## Task instructions
Each entry must be duplicated precisely, with nothing left out.

## Records to use

·····

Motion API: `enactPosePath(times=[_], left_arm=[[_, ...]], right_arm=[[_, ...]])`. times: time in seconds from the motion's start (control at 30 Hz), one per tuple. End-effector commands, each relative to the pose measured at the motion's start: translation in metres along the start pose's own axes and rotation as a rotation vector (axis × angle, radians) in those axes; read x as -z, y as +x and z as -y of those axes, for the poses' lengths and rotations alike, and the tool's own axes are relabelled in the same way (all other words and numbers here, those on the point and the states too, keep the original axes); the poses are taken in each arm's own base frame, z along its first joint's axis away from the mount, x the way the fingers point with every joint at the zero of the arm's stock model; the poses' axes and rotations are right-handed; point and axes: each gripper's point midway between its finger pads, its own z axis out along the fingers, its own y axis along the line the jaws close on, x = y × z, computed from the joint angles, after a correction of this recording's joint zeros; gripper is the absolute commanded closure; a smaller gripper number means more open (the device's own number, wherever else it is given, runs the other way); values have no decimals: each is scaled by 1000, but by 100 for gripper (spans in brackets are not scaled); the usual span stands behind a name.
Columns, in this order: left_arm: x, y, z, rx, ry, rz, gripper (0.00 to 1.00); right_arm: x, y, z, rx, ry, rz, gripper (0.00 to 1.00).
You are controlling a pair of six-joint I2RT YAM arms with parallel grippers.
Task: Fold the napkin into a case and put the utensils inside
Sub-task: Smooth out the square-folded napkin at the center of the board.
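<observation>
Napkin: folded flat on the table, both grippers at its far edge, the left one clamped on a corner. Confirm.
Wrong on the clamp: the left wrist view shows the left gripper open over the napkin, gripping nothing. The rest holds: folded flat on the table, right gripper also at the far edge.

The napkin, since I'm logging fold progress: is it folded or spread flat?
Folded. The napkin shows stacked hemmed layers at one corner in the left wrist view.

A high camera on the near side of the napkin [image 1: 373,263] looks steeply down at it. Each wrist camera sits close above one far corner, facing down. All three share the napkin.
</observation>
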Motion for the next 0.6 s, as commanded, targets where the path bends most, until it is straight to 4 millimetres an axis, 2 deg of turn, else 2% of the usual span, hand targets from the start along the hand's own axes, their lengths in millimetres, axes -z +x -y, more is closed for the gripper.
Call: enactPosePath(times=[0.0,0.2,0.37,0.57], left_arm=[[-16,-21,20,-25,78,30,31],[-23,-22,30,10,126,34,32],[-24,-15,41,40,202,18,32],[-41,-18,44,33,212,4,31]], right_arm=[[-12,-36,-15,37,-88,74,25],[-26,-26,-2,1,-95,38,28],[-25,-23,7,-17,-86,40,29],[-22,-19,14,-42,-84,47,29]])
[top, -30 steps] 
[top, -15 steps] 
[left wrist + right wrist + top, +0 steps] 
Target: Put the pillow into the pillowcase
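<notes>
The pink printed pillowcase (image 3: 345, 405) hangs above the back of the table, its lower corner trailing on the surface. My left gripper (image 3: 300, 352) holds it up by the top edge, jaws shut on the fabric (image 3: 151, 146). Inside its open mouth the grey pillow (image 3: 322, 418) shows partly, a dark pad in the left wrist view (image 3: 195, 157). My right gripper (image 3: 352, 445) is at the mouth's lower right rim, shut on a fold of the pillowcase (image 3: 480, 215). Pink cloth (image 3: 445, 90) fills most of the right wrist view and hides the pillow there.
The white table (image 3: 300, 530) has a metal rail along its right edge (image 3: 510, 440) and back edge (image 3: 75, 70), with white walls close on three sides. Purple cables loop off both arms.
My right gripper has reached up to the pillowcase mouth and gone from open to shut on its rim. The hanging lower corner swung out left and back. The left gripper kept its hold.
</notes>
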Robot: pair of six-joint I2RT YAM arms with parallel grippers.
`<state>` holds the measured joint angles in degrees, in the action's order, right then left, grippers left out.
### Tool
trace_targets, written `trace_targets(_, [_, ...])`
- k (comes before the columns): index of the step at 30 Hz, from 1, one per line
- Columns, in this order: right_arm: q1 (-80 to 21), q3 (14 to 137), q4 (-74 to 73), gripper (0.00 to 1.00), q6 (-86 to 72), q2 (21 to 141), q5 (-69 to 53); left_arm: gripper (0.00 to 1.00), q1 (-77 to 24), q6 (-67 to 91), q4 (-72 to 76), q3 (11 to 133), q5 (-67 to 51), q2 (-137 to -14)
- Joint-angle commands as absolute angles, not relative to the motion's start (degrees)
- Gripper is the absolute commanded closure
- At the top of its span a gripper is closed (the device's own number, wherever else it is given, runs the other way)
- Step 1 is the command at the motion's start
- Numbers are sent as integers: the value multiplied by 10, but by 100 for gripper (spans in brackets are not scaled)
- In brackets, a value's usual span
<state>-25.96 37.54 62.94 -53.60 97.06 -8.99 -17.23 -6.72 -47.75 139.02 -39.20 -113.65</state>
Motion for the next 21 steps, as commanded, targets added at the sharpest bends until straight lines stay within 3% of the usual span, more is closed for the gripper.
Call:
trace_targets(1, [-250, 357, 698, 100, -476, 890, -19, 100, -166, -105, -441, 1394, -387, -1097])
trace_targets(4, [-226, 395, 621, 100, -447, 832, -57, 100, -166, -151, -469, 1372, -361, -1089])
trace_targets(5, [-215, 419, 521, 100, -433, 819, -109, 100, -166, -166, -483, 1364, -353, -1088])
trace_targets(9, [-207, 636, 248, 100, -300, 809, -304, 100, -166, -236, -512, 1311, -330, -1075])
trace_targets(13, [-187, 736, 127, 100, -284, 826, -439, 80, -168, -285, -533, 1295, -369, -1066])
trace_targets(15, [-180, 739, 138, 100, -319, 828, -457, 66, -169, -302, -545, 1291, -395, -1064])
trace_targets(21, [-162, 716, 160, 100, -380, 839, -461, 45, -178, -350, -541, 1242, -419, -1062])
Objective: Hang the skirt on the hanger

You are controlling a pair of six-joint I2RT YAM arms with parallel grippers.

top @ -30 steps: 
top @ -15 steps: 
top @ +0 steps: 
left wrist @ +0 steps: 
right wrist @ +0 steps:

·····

## Final answer
Motion API: `enactPosePath(times=[_], left_arm=[[_, ...]], right_arm=[[_, ...]])`. times: time in seconds from the motion's start (control at 30 Hz), one per tuple. End-effector commands, each relative to the pose measured at the motion's start: translation in metres along the start pose's own axes and rotation as a rotation vector (axis × angle, radians) in those axes; read x as -z, y as +x and z as -y of those axes, for the poses' lengths and rotations alike, and the tool's own axes are relabelled in the same way (all other words and numbers here, those on the point and the states too, keep the original axes); the poses are taken in each arm's own base frame, z along its first joint's axis away from the mount, x the way the fingers point with every joint at the zero of the arm's stock model; the poses' axes and rotations are right-handed; point and axes: each gripper's point midway between its finger pads, its own z axis out along the fingers, its own y axis along the line the jaws close on, x = y × z, computed from the joint angles, after a correction of this recording's joint zeros; gripper is the absolute commanded closure; a smaller gripper number means more open (the device's own number, wherever else it is given, runs the other way); values have no decimals: each is scaled by 1000, but by 100 for gripper (spans in brackets are not scaled); the usual span stands behind a name.
Columns, in this order: left_arm: x, y, z, rx, ry, rz, gripper (0.00 to 1.00); right_arm: x, y, z, rx, ry, rz, gripper (0.00 to 1.00).
You are controlling a pair of six-joint I2RT YAM arms with parallel grippers.
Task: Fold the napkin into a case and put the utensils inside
Sub-task: Smooth out the square-folded napkin at the center of the board.
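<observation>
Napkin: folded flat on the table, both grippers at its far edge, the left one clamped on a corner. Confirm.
Wrong on the clamp: the left wrist view shows the left gripper open over the napkin, gripping nothing. The rest holds: folded flat on the table, right gripper also at the far edge.

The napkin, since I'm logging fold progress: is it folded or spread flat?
Folded. The napkin shows stacked hemmed layers at one corner in the left wrist view.

A high camera on the near side of the napkin [image 1: 373,263] looks steeply down at it. Each wrist camera sits close above one far corner, facing down. All three share the napkin.
</observation>
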Motion for the next 0.6 s, as commanded, targets where the path bends most, until it is straight to 4 millimetres an axis, 2 deg of turn, else 2% of the usual span, hand targets from the start along the hand's own axes, their lengths in millimetres, axes -z +x -y, more is closed for the gripper.
Call: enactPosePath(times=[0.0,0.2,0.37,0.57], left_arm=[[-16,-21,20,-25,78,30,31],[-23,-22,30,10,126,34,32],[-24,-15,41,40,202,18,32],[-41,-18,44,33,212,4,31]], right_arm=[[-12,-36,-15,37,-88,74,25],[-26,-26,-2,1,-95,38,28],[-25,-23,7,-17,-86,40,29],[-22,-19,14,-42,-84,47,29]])
[top, -30 steps] 
[top, -15 steps] 
[left wrist + right wrist + top, +0 steps] 
Target: Put the pillow into the pillowcase
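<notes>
The pink printed pillowcase (image 3: 345, 405) hangs above the back of the table, its lower corner trailing on the surface. My left gripper (image 3: 300, 352) holds it up by the top edge, jaws shut on the fabric (image 3: 151, 146). Inside its open mouth the grey pillow (image 3: 322, 418) shows partly, a dark pad in the left wrist view (image 3: 195, 157). My right gripper (image 3: 352, 445) is at the mouth's lower right rim, shut on a fold of the pillowcase (image 3: 480, 215). Pink cloth (image 3: 445, 90) fills most of the right wrist view and hides the pillow there.
The white table (image 3: 300, 530) has a metal rail along its right edge (image 3: 510, 440) and back edge (image 3: 75, 70), with white walls close on three sides. Purple cables loop off both arms.
My right gripper has reached up to the pillowcase mouth and gone from open to shut on its rim. The hanging lower corner swung out left and back. The left gripper kept its hold.
</notes>
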Robot: pair of six-joint I2RT YAM arms with parallel grippers.
`<state>` holds the measured joint angles in degrees, in the action's order, right then left, grippers left out.
### Tool
trace_targets, written `trace_targets(_, [_, ...])`
- k (comes before the columns): index of the step at 30 Hz, from 1, one per line
- Columns, in this order: right_arm: q1 (-80 to 21), q3 (14 to 137), q4 (-74 to 73), gripper (0.00 to 1.00), q6 (-86 to 72), q2 (21 to 141), q5 (-69 to 53); left_arm: gripper (0.00 to 1.00), q1 (-77 to 24), q6 (-67 to 91), q4 (-72 to 76), q3 (11 to 133), q5 (-67 to 51), q2 (-137 to -14)
- Joint-angle commands as absolute angles, not relative to the motion's start (degrees)
- Gripper is the absolute commanded closure
- At the top of its span a gripper is closed (the device's own number, wherever else it is given, runs the other way)
- Step 1 is the command at the motion's start
- Numbers are sent as integers: the value multiplied by 10, but by 100 for gripper (spans in brackets are not scaled)
- In brackets, a value's usual span
<state>-25.96 37.54 62.94 -53.60 97.06 -8.99 -17.23 -6.72 -47.75 139.02 -39.20 -113.65</state>
Motion for the next 21 steps, as commanded, targets added at the sharpest bends until straight lines stay within 3% of the usual span, more is closed for the gripper.
Call:
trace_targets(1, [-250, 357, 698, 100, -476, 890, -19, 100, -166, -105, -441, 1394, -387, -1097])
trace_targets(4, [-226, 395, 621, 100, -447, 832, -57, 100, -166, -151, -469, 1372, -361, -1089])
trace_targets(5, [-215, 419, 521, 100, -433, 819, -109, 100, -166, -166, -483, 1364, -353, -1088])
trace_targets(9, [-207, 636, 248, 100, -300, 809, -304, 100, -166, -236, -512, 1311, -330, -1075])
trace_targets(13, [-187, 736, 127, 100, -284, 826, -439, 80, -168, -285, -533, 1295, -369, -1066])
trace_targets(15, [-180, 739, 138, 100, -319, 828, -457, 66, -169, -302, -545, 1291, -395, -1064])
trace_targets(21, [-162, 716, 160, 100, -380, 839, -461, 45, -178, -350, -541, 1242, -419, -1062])
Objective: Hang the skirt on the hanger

You are controlling a pair of six-joint I2RT YAM arms with parallel grippers.

top @ -30 steps: 
top @ -15 steps: 
top @ +0 steps: 
left wrist @ +0 steps: 
right wrist @ +0 steps:

What was asked for in the exercise is now done.